Histochemistry/Immunohistochemistry Techniques
Histochemical and immunohistochemical staining techniques (HC and IHC) may also be used to assess enzyme activity. These methods provide the ability to map and quantify the differences in oxidase activity in discrete tissue and/or sample regions. HC and IHC are widely versatile, modifiable, and can use a number of staining techniques from immunofluorescence to metallic ions. HC, in general, stains tissues and cellular components, while IHC can selectively identify antigens within a cell through the use of antibodies.

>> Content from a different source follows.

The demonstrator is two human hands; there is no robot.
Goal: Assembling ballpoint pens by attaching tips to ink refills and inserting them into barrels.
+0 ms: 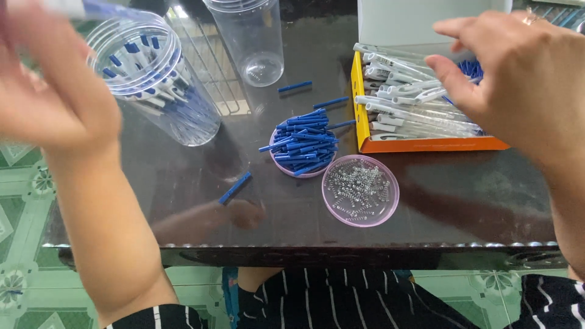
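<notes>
My left hand [52,85] is blurred at the upper left, above a clear plastic cup [152,79] that holds several assembled white-and-blue pens. A pen seems to stick out from its top, but the blur hides the grip. My right hand [518,73] hovers with fingers apart over an orange box [420,144] full of white pen barrels [408,97], touching none that I can see. Between the hands, a pink dish [304,173] holds a heap of blue pen parts, and a second pink dish [359,190] holds small metal springs.
An empty clear cup [253,39] stands at the back. Loose blue parts [234,187] lie on the dark glass table [463,201], one near the front, others behind the dishes. The table's front edge runs above my striped clothing and a green tiled floor.
</notes>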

HC and IHC are commonly multiplexed together, and analytical techniques may involve multi-spectral imaging and/or densitometric analysis. In this way oxidase activity may be measured in particular regions of a sample, as well as overall for the entire sample, using light, fluorescent, or even electron microscopy. One commonly analyzed oxidase using these methods is CCO oxidase (COX) due to its relationship with metabolism.
Bioluminescent Assays
Bioluminescent assays may be preferred as they can be easily adapted to high throughput screening, are more sensitive than fluorescent and colorimetric techniques, and can accurately measure the binding constants of particular substrates and inhibitors. Methods are low-cost, rapid, reproducible, and can be miniaturized for samples that have very small quantities of cells. In the presence of the target oxidase, a reductase provided with the assay will reduce a proluciferin substrate to form luciferin. Luciferin can be quantified using a detection reagent, and the luminescent signal produced is proportional to the amount of the oxidase in the sample. Bioluminescent assays exist, namely, for MAO, CCO, NADH and NADPH oxidases.